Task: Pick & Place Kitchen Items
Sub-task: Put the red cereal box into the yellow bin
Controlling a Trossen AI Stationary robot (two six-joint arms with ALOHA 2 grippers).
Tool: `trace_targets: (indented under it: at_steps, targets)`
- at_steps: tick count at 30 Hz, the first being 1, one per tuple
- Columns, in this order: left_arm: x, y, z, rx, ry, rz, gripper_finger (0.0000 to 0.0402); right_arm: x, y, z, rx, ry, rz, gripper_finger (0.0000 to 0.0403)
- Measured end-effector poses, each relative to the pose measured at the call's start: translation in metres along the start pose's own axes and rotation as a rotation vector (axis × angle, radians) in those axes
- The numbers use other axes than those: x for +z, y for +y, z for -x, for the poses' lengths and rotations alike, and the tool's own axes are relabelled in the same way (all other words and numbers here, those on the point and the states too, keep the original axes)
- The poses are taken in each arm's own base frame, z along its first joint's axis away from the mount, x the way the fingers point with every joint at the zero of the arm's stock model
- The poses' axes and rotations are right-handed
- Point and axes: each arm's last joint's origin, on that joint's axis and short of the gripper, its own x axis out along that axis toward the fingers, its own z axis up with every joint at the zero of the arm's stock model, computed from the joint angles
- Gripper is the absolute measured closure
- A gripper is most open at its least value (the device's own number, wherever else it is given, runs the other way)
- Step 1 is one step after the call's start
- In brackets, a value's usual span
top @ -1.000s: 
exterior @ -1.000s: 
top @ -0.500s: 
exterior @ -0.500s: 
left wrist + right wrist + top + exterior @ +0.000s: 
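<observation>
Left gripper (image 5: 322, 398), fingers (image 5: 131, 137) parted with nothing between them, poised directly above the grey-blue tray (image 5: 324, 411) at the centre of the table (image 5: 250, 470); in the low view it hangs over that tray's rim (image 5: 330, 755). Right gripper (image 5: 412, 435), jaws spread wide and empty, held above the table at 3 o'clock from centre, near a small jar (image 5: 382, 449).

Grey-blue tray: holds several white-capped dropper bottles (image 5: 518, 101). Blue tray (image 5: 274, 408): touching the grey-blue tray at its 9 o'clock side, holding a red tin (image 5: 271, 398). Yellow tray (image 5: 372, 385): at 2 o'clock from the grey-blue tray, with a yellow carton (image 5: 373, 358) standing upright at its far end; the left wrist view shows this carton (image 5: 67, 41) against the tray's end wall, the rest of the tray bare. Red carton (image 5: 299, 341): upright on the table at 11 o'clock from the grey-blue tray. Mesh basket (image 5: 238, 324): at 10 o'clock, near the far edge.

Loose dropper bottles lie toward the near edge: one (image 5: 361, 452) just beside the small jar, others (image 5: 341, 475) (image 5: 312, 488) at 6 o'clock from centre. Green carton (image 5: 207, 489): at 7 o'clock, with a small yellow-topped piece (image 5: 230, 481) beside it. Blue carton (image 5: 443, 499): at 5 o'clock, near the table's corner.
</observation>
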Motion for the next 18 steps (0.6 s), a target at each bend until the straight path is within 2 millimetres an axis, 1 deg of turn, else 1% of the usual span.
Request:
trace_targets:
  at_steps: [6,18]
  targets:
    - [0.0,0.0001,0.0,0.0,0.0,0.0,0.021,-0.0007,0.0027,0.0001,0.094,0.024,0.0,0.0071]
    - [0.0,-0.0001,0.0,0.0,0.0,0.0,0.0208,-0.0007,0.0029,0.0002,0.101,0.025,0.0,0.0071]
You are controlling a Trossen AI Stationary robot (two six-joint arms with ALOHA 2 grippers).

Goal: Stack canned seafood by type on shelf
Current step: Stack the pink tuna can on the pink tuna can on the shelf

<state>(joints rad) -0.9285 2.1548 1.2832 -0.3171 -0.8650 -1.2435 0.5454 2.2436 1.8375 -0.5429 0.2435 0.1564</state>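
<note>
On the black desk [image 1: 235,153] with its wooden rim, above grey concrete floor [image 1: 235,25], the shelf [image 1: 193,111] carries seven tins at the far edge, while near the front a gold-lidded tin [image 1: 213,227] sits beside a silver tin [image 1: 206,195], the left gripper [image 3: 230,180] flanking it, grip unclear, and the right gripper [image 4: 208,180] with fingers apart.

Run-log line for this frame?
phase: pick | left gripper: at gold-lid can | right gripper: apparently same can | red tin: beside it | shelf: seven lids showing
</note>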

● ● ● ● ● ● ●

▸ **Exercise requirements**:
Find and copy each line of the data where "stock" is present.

▸ **Reply to the exercise**:
- The poses are taken in each arm's own base frame, z along its first joint's axis away from the mount, x the way the fingers point with every joint at the zero of the arm's stock model
- Point and axes: each arm's last joint's origin, on that joint's axis and short of the gripper, its own x axis out along that axis toward the fingers, its own z axis up with every joint at the zero of the arm's stock model, computed from the joint angles

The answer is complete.